Después de esto, utilice tres microlitros de ADN genómico para amplificación de PCR, y configure la máquina PCR. Haga crecer los clones positivos de PCR en seis placas de pozos de acuerdo con el protocolo de texto. Una vez que los clones alcanzan el 90%confluencia, lavar las células con PBS, y añadir 250 microlitros de tampón de lysis con Proteinase K a cada pozo.
Utilice un rascador de células para raspar las células y transfiera el lysate a un tubo de 1,5 mililitros. Incubar el lysate a 37 grados centígrados durante 16 horas. Añadir un mililitro de etanol al lysate, y agitar vigorosamente.
Permita que los clones crezcan en medio F-12K de acuerdo con el protocolo de texto. Luego agregue el adenovirus que expresa Cre a las células una vez que alcancen el 70% de confluencia. 48 horas después de la infección, dividir las células en tres platos de 10 centímetros.
A continuación, cultivo de los terceros platos para la congelación celular, y la extracción de ARN. En primer lugar, plato los clones TERRA-MS2 y las células de tipo salvaje AGS en platos de fondo de vidrio. A continuación, añada Polybrene y el MS2-GFP expresando retrovirus al medio.
Después de 24 horas desechar el medio que contiene el retrovirus, y añadir medio fresco sin rojo fenol a las células. Por último, utilizando un microscopio invertido y una cámara sensible imagen de las células con el objetivo y la apertura adecuados. En este protocolo se crearon y crearon imágenes clones de células cancerosas que contenían una etiqueta de secuencia MS2 en un solo sublomere.
Los clones resistentes a la neomicina fueron examinados con PCR. Los clones positivos fueron cultivados en lysed para la extracción de ADN genómico y el análisis de manchas del sur. Los clones positivos para pcR y análisis de manchas meridionales se infectaron con el CRE-GFP que expresa adenovirus con el fin de eliminar el gen de neomicina presente en el casete MS2.

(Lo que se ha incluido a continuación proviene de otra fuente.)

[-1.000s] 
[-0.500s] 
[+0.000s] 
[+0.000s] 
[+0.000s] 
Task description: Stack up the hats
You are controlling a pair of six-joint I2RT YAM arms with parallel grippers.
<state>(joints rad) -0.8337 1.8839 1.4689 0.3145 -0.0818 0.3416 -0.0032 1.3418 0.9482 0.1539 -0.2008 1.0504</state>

Una vez confirmada la eliminación del gen de resistencia a la neomicina, se hizo pruebas de ARN extraídos de los clones para la expresión de transcripciones TERRA-MS2. Con el fin de visualizar las transcripciones TERRA-MS2 en células vivas mediante microscopía confocal, los clones seleccionados se infectaron con un retrovirus que expresaba una proteína de fusión MS2-GFP. Las transcripciones y telómeros TERRA-MS2 se visualizaron simultáneamente en células vivas mediante microscopía confocal mediante la co-expresión de la proteína de fusión MS2-GFP y una proteína de unión a telómeros fusionada con mCherry, TRF2, en los clones seleccionados.
Al intentar este procedimiento es importante hacer todo lo posible para seleccionar un solo clon en lugar de una población mixta de clones. Siguiendo este procedimiento, se pueden utilizar otros métodos como un FISH de ADN en los spreads cromosómicas, para visualizar la integración del casete MS2 en células fijas. Después de su desarrollo, esta técnica puede allanar el camino para que los investigadores en el campo de los telómeros exploren la localización celular de moléculas de TERRA de telómeros individuales en células humanas vivas.
No olvide que trabajar con vectores virales y materiales radiactivos puede ser extremadamente incierto. Y siempre se deben tomar precauciones, como usar abrigos de laboratorio, guantes y el uso de escudos de plexiglás para minimizar la radiación al realizar este procedimiento.